Careful now :) It's not like there's anything stopping HN attracting a wider audience anyway; there's no restriction on who can register. Anyone can come and join in, which (in my opinion) is as it should be.
Any engineer that has live code has made this mistake before.
My hope is that it will only take a day or so to deploy it, once it's ready.
I would agree that there is also little to no desire to make Hacker News "the news place" - where it supports thousands of posts a second and is extremely popular. In general Hacker News is used (and the hope is to stay that way) by startups and people interested in startups - it's slowly growing out to include more types of people - marketing, companies, blog posts who just want a lot of hits, etc - and not many people want to purposely support that.
It occurs to me that I would like to interact with noprocrast in a different manner. Currently, I leave noprocrast disabled most of the time. I like to use longish minaway times (~day), but this makes me feel as if my first visit to HN will start the clock ticking, and I'd better be sure to get my HN fill before the timer runs out (yes, this is kind of ridiculous). So I only enable noprocrast (with a short maxvisit) upon realizing I'm stuck in a web loop.

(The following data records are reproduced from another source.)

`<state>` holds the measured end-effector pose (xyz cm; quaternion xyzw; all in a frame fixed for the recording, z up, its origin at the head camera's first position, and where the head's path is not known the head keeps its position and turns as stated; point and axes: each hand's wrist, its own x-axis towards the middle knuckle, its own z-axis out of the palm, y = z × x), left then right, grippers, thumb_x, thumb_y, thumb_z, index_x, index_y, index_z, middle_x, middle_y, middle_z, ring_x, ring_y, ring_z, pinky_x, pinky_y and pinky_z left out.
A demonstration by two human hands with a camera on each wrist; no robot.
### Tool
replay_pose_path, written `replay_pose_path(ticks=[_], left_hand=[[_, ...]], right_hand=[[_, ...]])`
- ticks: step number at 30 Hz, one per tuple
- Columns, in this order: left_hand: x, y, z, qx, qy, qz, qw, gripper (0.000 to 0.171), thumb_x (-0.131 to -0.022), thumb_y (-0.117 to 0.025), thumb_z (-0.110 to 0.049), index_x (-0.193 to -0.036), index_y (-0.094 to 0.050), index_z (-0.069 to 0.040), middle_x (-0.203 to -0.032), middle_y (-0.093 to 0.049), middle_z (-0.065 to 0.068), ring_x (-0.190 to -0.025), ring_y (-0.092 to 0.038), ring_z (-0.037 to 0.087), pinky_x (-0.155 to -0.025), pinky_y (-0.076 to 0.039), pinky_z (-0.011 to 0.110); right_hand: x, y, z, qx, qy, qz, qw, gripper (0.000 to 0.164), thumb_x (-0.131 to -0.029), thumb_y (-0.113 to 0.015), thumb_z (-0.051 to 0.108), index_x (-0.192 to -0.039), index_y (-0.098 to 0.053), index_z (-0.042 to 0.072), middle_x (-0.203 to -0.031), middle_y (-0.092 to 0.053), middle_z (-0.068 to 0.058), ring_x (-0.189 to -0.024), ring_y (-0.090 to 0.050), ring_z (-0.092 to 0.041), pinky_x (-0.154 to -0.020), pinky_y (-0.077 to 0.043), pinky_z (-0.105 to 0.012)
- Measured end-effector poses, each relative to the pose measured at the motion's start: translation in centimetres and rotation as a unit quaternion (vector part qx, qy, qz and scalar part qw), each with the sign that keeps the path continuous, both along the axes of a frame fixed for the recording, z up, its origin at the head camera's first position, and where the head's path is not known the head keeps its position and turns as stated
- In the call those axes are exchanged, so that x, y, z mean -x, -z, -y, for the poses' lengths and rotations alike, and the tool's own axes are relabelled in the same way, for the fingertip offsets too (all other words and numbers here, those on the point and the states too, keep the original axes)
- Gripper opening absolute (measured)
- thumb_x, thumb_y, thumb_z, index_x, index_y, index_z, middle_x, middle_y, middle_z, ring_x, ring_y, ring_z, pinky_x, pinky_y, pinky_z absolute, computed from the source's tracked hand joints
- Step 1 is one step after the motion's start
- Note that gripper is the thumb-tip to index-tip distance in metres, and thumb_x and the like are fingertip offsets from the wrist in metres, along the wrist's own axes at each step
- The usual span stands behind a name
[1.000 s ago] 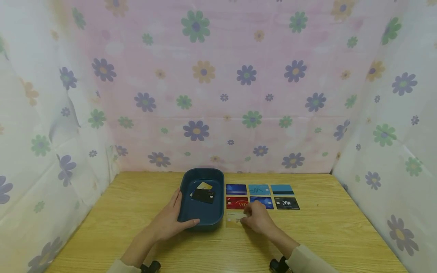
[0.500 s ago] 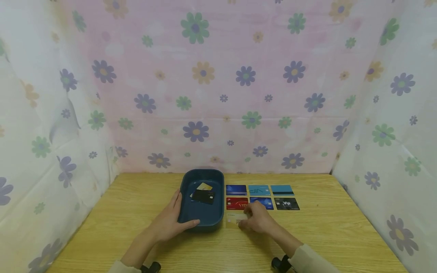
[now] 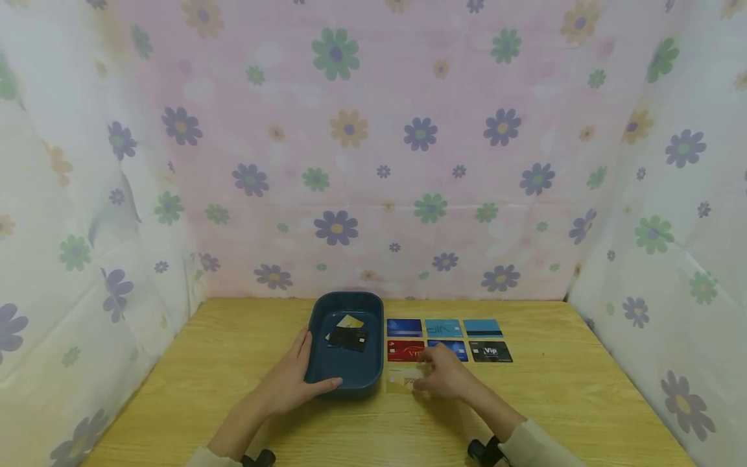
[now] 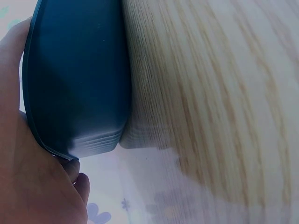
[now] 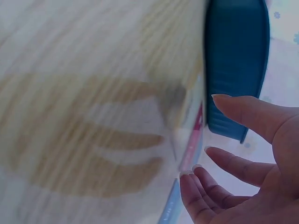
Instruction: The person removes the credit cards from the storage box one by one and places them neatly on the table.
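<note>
My left hand (image 3: 290, 376) holds the dark blue tray (image 3: 376, 379) at its left side, the thumb lying over the near rim. In the left wrist view the hand (image 4: 35, 177) is against the tray's wall (image 4: 84, 70). Inside the tray a black card (image 3: 349, 338) overlaps a gold card (image 3: 352, 322). A pale gold card (image 3: 401, 380) lies on the table right of the tray. My right hand (image 3: 448, 375) is at its right edge. In the right wrist view that hand (image 5: 275, 172) has thumb and fingers parted, nothing between them.
Behind the gold card lie two rows of cards: a dark blue (image 3: 404, 327), a light blue (image 3: 442, 328) and a striped blue card (image 3: 482, 328); then a red (image 3: 404, 351), a blue (image 3: 458, 349) and a black card (image 3: 491, 351). A flowered cloth (image 3: 385, 143) surrounds the wooden table (image 3: 578, 389).
The right thumb and fingers have spread a little apart at the edge of the pale gold card, which stays in place. The left hand and tray have not moved.
</note>
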<state>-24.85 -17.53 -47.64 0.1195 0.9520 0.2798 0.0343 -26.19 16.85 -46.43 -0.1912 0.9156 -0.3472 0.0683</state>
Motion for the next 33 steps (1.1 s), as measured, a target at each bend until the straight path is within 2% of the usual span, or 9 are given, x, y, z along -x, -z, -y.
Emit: replay_pose_path(ticks=[7,14,18,21,28,33], left_hand=[[0.2,0.1,0.1,-0.001,-0.001,-0.001,1.0000,0.128,-0.082,-0.067,-0.076,-0.163,-0.003,-0.001,-0.172,0.003,0.016,-0.152,-0.024,0.045,-0.114,-0.034,0.062],[0.0,0.0,0.0,-0.001,0.002,0.001,1.0000,0.128,-0.082,-0.067,-0.076,-0.163,-0.003,-0.001,-0.172,0.002,0.016,-0.152,-0.024,0.045,-0.114,-0.034,0.062],[0.0,0.1,0.1,-0.001,0.002,-0.001,1.0000,0.128,-0.082,-0.067,-0.076,-0.163,-0.003,-0.001,-0.172,0.003,0.016,-0.152,-0.023,0.045,-0.114,-0.034,0.062],[0.0,0.1,0.1,-0.003,0.003,0.000,1.0000,0.128,-0.082,-0.067,-0.076,-0.163,-0.003,-0.001,-0.172,0.003,0.016,-0.152,-0.023,0.045,-0.114,-0.034,0.062],[0.0,0.0,0.0,-0.006,-0.001,0.003,1.0000,0.128,-0.082,-0.068,-0.076,-0.163,-0.004,0.000,-0.171,0.002,0.017,-0.151,-0.024,0.046,-0.114,-0.034,0.063],[-0.1,0.0,0.0,-0.006,-0.002,0.002,1.0000,0.129,-0.081,-0.067,-0.077,-0.163,-0.004,0.001,-0.171,0.001,0.019,-0.151,-0.025,0.047,-0.113,-0.034,0.063]], right_hand=[[0.0,-1.5,0.2,0.021,-0.004,-0.009,1.000,0.042,-0.083,-0.083,0.011,-0.118,-0.067,-0.007,-0.116,-0.064,-0.022,-0.106,-0.059,-0.044,-0.085,-0.053,-0.056],[0.3,-2.9,1.2,0.028,-0.015,-0.032,0.999,0.045,-0.085,-0.083,0.013,-0.122,-0.066,-0.006,-0.118,-0.064,-0.023,-0.104,-0.059,-0.041,-0.085,-0.052,-0.055],[0.4,-3.4,2.1,0.039,-0.005,-0.018,0.999,0.045,-0.086,-0.083,0.014,-0.124,-0.066,-0.002,-0.121,-0.062,-0.021,-0.109,-0.059,-0.041,-0.088,-0.052,-0.055],[0.6,-3.7,2.9,0.053,-0.008,-0.016,0.998,0.044,-0.088,-0.082,0.014,-0.125,-0.065,-0.001,-0.122,-0.059,-0.021,-0.110,-0.059,-0.041,-0.089,-0.054,-0.053],[1.2,-3.6,4.6,0.087,-0.034,-0.052,0.994,0.038,-0.090,-0.079,0.012,-0.121,-0.065,-0.004,-0.120,-0.060,-0.023,-0.100,-0.063,-0.038,-0.080,-0.057,-0.042],[1.3,-3.6,6.0,0.094,-0.046,-0.065,0.992,0.034,-0.091,-0.077,0.010,-0.121,-0.065,0.000,-0.120,-0.061,-0.021,-0.101,-0.063,-0.036,-0.080,-0.058,-0.037]])
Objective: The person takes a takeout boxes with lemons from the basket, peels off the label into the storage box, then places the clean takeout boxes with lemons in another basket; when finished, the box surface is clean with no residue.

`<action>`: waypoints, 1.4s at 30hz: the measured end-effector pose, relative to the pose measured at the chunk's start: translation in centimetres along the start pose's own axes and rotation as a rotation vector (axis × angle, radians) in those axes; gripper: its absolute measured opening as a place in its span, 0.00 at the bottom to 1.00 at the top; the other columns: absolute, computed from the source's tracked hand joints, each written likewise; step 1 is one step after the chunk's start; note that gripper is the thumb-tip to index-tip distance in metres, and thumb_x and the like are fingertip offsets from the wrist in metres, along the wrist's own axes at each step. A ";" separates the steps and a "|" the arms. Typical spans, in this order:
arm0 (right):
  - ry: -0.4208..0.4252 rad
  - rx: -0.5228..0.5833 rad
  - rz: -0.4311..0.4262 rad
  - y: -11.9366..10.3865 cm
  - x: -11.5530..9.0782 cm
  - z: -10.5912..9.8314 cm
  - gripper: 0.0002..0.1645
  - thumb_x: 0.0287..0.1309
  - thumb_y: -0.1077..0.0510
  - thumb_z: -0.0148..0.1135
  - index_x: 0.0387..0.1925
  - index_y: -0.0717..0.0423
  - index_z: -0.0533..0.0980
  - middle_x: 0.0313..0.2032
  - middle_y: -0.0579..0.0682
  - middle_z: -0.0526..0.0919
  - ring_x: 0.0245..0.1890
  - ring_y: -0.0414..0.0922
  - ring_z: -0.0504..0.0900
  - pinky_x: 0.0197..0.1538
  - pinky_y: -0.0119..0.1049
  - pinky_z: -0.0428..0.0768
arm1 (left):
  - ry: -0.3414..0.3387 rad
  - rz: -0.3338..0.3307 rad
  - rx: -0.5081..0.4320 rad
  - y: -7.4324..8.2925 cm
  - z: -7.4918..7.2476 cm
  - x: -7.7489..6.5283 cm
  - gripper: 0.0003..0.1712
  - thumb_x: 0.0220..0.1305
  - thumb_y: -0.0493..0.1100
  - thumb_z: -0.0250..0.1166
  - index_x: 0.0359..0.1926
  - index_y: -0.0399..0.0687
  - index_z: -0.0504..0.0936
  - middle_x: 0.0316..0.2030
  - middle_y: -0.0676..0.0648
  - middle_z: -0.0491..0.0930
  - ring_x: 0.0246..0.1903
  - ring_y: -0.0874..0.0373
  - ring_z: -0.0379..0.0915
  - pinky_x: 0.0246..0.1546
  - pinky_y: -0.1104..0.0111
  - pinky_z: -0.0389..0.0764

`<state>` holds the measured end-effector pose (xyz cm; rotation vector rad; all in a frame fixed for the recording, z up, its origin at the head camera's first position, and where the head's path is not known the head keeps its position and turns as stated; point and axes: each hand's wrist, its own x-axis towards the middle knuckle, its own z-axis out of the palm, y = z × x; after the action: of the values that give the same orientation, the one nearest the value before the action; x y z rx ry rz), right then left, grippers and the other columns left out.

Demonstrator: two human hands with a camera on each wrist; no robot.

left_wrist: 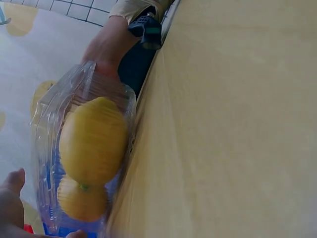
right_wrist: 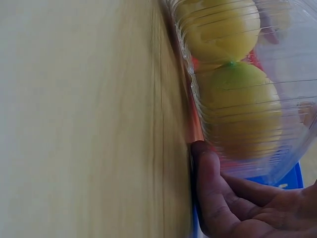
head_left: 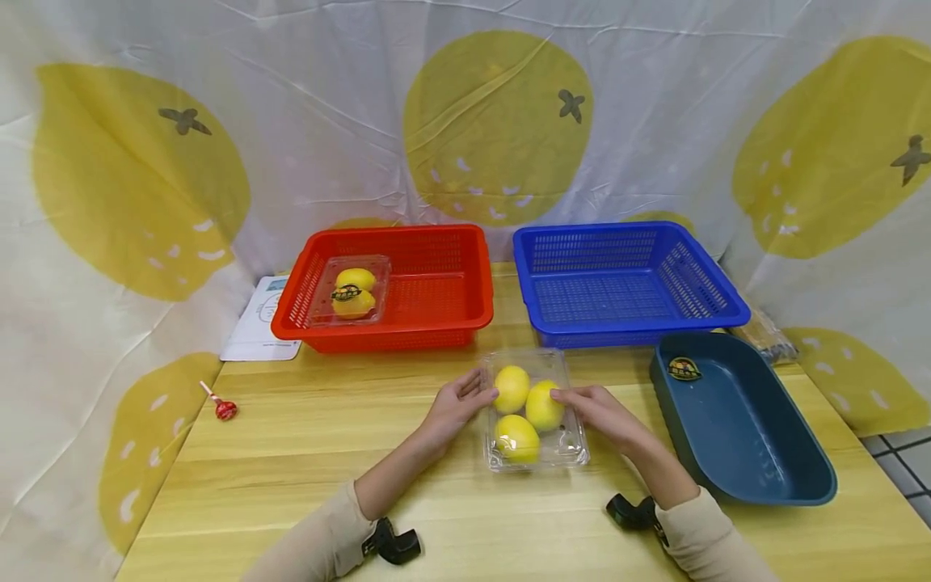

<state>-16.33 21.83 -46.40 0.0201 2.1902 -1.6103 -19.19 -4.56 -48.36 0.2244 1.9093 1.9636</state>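
Note:
A clear plastic fruit box with three yellow lemons inside stands in front of me on the wooden table. My left hand holds its left side, thumb over the top edge. At the opposite side my right hand grips the box, its thumb lying on top. The right wrist view shows the curled fingers of that hand at the box's lower edge, close to the tabletop. Through the ribbed plastic two of the lemons show in the left wrist view.
Behind stand a red basket, containing another labelled box of lemons, and a blue basket. A dark teal tub with a black-and-gold sticker is at right. At left lie a lollipop and a white printed sheet.

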 end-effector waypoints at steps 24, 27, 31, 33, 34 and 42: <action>-0.021 -0.030 0.002 1.0 -2.7 -2.3 0.29 0.69 0.43 0.50 0.44 0.68 0.77 0.37 0.50 0.78 0.43 0.44 0.75 0.50 0.36 0.73 | -0.076 0.297 0.563 5.4 2.3 3.7 0.33 0.63 0.47 0.66 0.66 0.39 0.70 0.61 0.37 0.76 0.57 0.41 0.76 0.56 0.53 0.80; -0.026 -0.030 0.002 1.2 -3.0 -2.5 0.28 0.70 0.44 0.50 0.43 0.69 0.76 0.36 0.50 0.78 0.41 0.44 0.75 0.49 0.37 0.74 | 0.007 0.350 0.614 5.9 3.1 4.6 0.31 0.61 0.46 0.66 0.63 0.38 0.72 0.56 0.39 0.78 0.53 0.43 0.78 0.53 0.54 0.80; -0.021 -0.033 0.011 1.3 -3.1 -2.7 0.30 0.69 0.44 0.50 0.49 0.70 0.76 0.40 0.51 0.80 0.43 0.43 0.76 0.51 0.37 0.75 | 0.089 0.356 0.709 6.6 4.3 6.2 0.41 0.59 0.53 0.67 0.69 0.43 0.65 0.62 0.43 0.73 0.56 0.47 0.75 0.53 0.55 0.79; -0.020 -0.036 0.014 1.3 -3.2 -2.8 0.32 0.70 0.43 0.49 0.52 0.71 0.75 0.44 0.53 0.81 0.45 0.43 0.76 0.53 0.38 0.75 | 0.114 0.349 0.751 6.9 4.9 7.1 0.46 0.58 0.56 0.68 0.72 0.45 0.60 0.67 0.43 0.67 0.60 0.47 0.72 0.55 0.53 0.79; -0.020 -0.037 0.015 1.3 -3.2 -2.8 0.33 0.70 0.43 0.49 0.54 0.71 0.74 0.45 0.54 0.81 0.47 0.43 0.76 0.55 0.39 0.75 | 0.124 0.342 0.775 7.1 5.1 7.6 0.49 0.58 0.57 0.67 0.74 0.46 0.57 0.69 0.44 0.64 0.62 0.47 0.70 0.57 0.52 0.78; -0.033 -0.025 0.013 1.5 -3.4 -2.8 0.36 0.70 0.43 0.49 0.60 0.73 0.70 0.54 0.60 0.80 0.54 0.46 0.77 0.64 0.53 0.72 | 0.190 0.233 0.909 7.9 6.7 10.7 0.61 0.54 0.70 0.62 0.77 0.50 0.43 0.77 0.47 0.48 0.73 0.45 0.54 0.68 0.46 0.65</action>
<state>-13.76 25.66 -46.00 0.0004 2.1807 -1.5648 -27.75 5.75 -41.86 0.5308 2.8952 1.1119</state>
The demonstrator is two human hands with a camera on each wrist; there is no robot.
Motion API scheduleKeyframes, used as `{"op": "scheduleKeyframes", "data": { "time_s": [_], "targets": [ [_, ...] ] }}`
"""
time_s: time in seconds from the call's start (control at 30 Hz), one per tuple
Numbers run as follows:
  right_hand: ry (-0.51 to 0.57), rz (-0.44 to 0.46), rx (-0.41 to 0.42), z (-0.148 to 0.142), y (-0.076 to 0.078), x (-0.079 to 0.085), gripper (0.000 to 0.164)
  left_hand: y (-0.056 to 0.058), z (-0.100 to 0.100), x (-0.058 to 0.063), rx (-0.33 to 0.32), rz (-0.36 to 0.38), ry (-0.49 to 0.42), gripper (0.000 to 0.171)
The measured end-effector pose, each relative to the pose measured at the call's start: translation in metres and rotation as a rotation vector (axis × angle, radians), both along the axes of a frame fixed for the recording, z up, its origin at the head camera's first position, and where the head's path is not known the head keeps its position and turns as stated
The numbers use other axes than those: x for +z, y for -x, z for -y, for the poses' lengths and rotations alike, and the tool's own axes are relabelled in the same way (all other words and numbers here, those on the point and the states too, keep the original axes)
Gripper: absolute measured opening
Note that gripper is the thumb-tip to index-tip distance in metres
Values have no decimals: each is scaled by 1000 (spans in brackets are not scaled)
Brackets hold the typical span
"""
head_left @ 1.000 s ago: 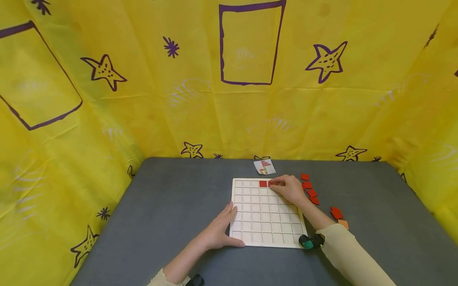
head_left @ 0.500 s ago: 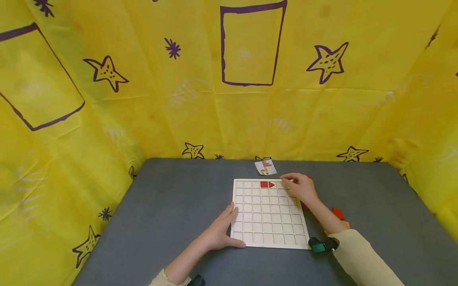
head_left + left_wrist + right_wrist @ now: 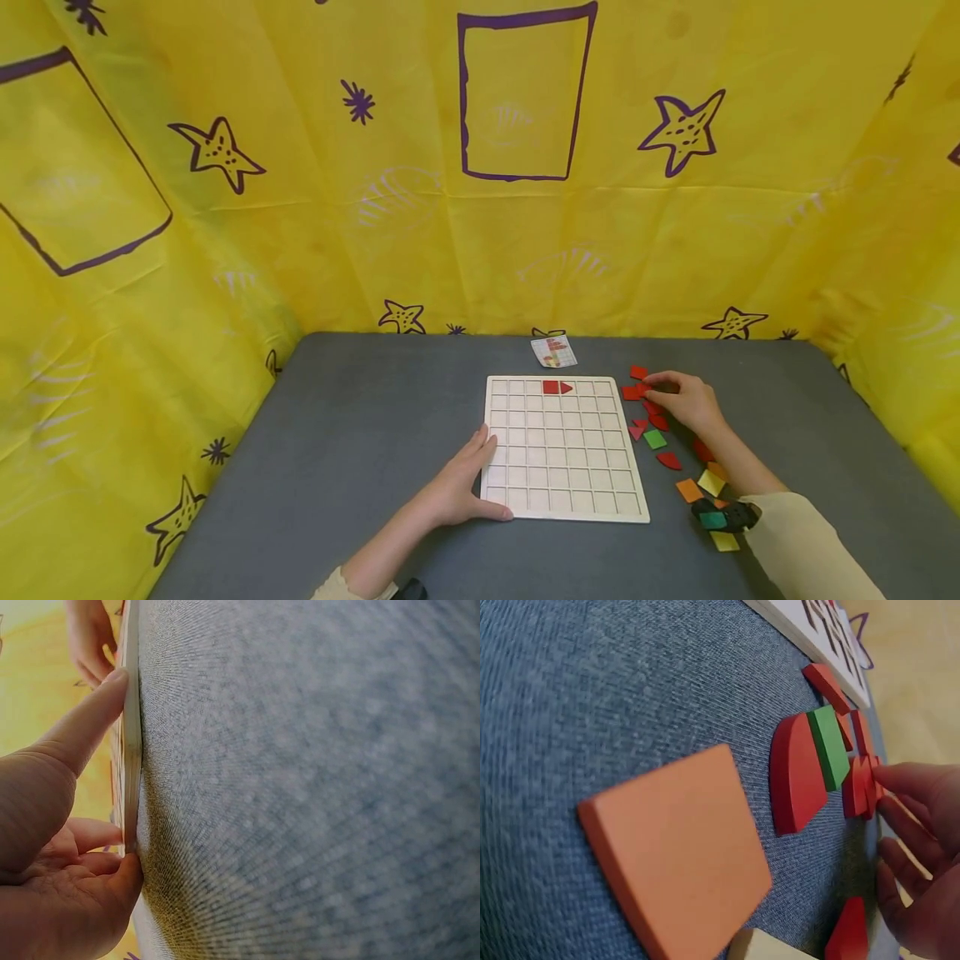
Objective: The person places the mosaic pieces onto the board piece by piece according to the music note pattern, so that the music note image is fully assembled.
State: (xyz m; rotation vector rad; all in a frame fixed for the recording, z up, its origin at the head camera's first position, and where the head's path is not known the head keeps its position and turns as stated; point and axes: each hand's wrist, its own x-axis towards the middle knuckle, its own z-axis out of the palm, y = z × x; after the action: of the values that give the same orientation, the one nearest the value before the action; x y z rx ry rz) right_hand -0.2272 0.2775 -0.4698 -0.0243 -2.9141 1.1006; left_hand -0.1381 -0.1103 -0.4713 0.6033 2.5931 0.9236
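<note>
A white grid board lies flat on the grey table. In its top row sit a red square tile and a red triangular tile. My left hand spans the board's near-left corner, thumb along the front edge and straight fingers along the left side; the left wrist view shows the thumb tip on the board's edge. Right of the board, my right hand pinches a red tile among the other red tiles, thumb and index finger close together; the fingers partly cover it.
A small printed pattern card lies behind the board. Loose tiles are scattered at the right, including a green tile, an orange tile and a yellow tile. A yellow patterned cloth hangs around the table.
My right hand has let go of the red triangular tile in the board's top row and moved right to the loose red tiles. The left hand stays at the board's corner.
</note>
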Motion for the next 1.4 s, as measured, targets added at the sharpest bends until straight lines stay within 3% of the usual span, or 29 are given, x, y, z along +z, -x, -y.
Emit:
{"op": "scheduleKeyframes", "data": {
  "time_s": [0.4, 0.73, 1.13, 1.27, 1.4],
  "targets": [
    [-62, -20, 25, -2, 4, -8, 40, 0, 0, 0, 2, -7, 1, 110],
    [-117, -159, 18, 2, 1, -9, 38, -1, 0, 4, -1, 4, -4, 109],
    [151, -32, -57, 33, -4, -8, 51, -3, 0, 4, 11, 9, -14, 109],
    [198, -16, -22, 54, -4, -9, 48, -3, 0, 4, 10, 16, -14, 108],
    [184, -40, 64, 75, -2, -10, 41, -3, 0, 4, 10, 21, -14, 109]
  ]
}}
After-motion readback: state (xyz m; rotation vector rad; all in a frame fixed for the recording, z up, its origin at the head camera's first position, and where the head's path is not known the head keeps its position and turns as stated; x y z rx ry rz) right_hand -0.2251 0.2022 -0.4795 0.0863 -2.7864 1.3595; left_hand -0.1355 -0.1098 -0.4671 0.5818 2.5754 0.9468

The mechanism that I envision is either a button that immediately starts a one-shot noprocrast ban, or a page-count based maxvisit. The latter might be better since it could always be left enabled.
[−]sunstone1 10 hours ago | link [dead]
Well I never had my IP banned but I did have my account hell banned after about a dozen posts as you can see. Oh, actually no, you can't see, because it's banned. No, I never bothered to get another account, now I'm just a taker not a giver.
Most of the time it's clear why a user was banned, but looking at sunstone's history I don't really see a reason. While the algorithm will never be perfect, it would be nice if there was a clearer solution for misfires.